Pour le marché du travail, le signal est plus direct. Lorsqu’une entreprise leader, avec des profits records, choisit de réduire ses postes de gestion et de support, cela indique que la relation entre « rentabilité » et « demande en main-d’œuvre » s’affaiblit.
Les analystes prévoient que la croissance des offres d’emploi dans la tech aux États-Unis se concentrera sur l’infrastructure cloud et l’ingénierie des modèles IA, tandis que les postes de cadre général risquent de connaître une contraction structurelle.
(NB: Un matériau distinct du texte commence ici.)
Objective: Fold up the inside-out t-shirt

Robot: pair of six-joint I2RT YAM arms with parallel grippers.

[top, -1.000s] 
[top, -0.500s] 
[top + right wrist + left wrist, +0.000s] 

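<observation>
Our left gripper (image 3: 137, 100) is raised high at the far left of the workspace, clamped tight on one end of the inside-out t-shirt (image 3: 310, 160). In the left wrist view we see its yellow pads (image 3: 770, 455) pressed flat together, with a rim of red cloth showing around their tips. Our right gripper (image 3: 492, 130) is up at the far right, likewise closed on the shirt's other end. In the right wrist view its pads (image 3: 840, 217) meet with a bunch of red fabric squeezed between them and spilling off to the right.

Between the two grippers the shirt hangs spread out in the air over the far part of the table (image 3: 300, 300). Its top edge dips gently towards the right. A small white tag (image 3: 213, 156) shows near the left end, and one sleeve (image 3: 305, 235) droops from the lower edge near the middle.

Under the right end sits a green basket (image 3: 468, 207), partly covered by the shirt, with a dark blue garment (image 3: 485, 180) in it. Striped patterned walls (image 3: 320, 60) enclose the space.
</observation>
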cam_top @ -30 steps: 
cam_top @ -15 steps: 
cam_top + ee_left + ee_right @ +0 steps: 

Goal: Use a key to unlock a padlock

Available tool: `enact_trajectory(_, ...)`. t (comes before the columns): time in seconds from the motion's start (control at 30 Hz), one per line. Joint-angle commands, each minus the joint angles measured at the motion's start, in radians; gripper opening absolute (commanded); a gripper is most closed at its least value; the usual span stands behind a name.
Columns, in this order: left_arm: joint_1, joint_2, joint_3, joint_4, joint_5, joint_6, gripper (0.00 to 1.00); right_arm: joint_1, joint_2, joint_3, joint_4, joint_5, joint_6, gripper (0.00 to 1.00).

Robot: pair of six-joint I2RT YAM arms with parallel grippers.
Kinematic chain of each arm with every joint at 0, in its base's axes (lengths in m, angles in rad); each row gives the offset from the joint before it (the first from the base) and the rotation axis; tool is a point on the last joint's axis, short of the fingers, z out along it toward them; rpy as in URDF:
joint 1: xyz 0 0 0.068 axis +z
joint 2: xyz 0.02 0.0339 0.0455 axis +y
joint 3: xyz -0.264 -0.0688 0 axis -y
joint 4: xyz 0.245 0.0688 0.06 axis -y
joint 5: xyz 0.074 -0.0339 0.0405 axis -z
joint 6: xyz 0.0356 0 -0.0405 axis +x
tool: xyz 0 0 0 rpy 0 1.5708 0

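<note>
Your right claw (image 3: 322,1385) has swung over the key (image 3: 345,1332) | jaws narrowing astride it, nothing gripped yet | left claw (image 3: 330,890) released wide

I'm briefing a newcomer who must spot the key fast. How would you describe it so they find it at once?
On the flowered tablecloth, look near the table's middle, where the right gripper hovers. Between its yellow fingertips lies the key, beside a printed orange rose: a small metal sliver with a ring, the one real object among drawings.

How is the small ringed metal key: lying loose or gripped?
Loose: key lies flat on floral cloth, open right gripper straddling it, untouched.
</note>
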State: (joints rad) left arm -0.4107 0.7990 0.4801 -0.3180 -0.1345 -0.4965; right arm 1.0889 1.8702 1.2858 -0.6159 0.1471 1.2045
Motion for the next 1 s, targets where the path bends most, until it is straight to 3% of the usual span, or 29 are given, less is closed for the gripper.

Ce n’est pas une bonne nouvelle pour le marché du travail à venir.
Premier, AWS pourra-t-il maintenir une croissance de plus de 25 % de ses revenus en 2026, ce qui sera un indicateur clé de la réussite de cette restructuration ?
Deuxièmement, si l’IA générative peut réduire considérablement les coûts opérationnels, cela influencera directement la décision des autres entreprises technologiques de suivre ou non des plans de licenciement plus agressifs.
Troisièmement, la politique du gouvernement Trump vis-à-vis des grandes entreprises technologiques, notamment en matière d’emploi et d’antitrust, pourrait également influencer leurs actions.
D’après les informations actuelles, Amazon, malgré ses profits records, continue de réduire massivement ses effectifs, marquant l’entrée de la Silicon Valley dans un nouveau cycle « axé sur l’efficacité ». Investisseurs comme chercheurs d’emploi doivent réévaluer la place de la « main-d’œuvre » dans la chaîne de valeur des entreprises.